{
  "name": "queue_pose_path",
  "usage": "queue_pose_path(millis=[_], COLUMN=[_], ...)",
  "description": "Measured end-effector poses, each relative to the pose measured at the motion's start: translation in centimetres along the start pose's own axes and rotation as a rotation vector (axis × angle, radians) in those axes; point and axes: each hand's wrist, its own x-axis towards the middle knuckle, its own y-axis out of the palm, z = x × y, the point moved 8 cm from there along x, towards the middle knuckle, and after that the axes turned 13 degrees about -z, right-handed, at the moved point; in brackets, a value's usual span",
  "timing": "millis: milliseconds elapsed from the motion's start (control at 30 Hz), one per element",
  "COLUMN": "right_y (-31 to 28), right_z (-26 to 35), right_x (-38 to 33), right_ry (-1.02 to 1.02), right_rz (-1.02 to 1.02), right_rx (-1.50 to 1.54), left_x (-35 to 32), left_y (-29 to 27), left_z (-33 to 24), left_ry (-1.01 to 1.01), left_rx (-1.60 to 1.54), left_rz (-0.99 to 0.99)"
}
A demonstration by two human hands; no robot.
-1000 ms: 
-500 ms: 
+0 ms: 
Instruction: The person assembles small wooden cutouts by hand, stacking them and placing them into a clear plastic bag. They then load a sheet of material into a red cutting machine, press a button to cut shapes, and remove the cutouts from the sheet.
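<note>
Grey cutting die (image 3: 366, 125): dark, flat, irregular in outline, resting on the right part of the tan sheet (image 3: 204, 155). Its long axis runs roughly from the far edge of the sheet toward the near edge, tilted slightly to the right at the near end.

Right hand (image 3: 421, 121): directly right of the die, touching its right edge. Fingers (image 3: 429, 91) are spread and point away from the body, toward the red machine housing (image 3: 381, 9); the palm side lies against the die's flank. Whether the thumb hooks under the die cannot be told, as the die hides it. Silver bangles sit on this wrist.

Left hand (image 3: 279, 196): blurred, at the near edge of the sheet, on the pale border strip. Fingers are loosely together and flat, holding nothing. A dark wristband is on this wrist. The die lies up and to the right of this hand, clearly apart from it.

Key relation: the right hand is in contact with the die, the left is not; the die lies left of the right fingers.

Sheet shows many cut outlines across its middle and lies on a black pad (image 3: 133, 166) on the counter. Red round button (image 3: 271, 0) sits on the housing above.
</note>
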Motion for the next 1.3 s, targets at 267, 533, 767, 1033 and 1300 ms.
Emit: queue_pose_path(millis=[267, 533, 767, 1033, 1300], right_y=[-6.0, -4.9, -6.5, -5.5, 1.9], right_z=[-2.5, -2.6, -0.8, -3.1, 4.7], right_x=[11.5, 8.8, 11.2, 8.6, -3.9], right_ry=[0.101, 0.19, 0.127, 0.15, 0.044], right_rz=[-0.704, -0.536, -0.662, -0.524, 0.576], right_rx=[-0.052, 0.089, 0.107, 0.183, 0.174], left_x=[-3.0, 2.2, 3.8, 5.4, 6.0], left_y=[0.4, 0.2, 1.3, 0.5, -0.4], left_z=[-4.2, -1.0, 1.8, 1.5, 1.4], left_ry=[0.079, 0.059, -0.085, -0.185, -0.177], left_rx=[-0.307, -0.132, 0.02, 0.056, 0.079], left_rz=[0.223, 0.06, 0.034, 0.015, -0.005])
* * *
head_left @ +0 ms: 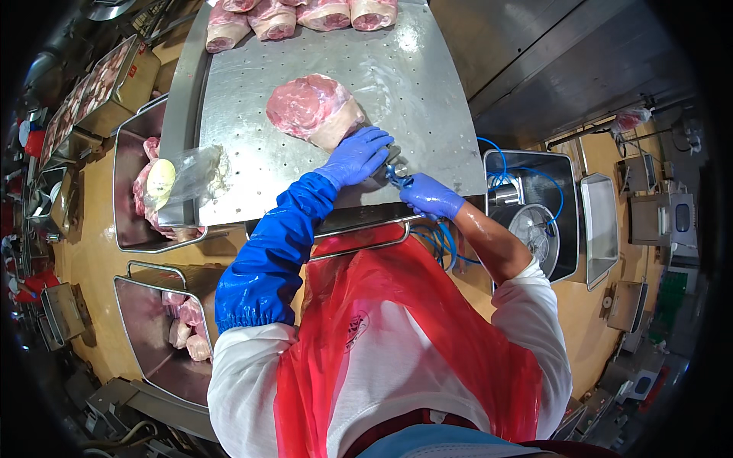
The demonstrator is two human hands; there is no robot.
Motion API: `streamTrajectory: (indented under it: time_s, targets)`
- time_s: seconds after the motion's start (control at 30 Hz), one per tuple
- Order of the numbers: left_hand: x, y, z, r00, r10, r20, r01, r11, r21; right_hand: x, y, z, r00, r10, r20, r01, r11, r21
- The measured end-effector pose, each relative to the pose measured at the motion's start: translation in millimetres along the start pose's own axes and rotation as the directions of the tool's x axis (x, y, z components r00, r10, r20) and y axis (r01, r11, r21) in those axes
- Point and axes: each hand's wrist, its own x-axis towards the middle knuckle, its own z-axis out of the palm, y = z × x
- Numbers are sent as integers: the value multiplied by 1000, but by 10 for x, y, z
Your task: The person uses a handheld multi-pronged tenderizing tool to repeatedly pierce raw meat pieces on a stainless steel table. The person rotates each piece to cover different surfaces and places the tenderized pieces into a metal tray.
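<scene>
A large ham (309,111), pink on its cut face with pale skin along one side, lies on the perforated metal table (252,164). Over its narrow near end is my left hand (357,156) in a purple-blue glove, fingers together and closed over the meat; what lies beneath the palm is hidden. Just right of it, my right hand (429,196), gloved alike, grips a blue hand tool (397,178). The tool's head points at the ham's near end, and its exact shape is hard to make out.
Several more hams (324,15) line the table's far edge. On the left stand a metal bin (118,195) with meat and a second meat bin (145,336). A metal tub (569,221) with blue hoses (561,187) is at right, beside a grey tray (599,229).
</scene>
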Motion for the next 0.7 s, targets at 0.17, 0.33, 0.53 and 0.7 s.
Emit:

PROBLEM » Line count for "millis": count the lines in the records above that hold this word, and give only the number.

SOLVED PROBLEM » 3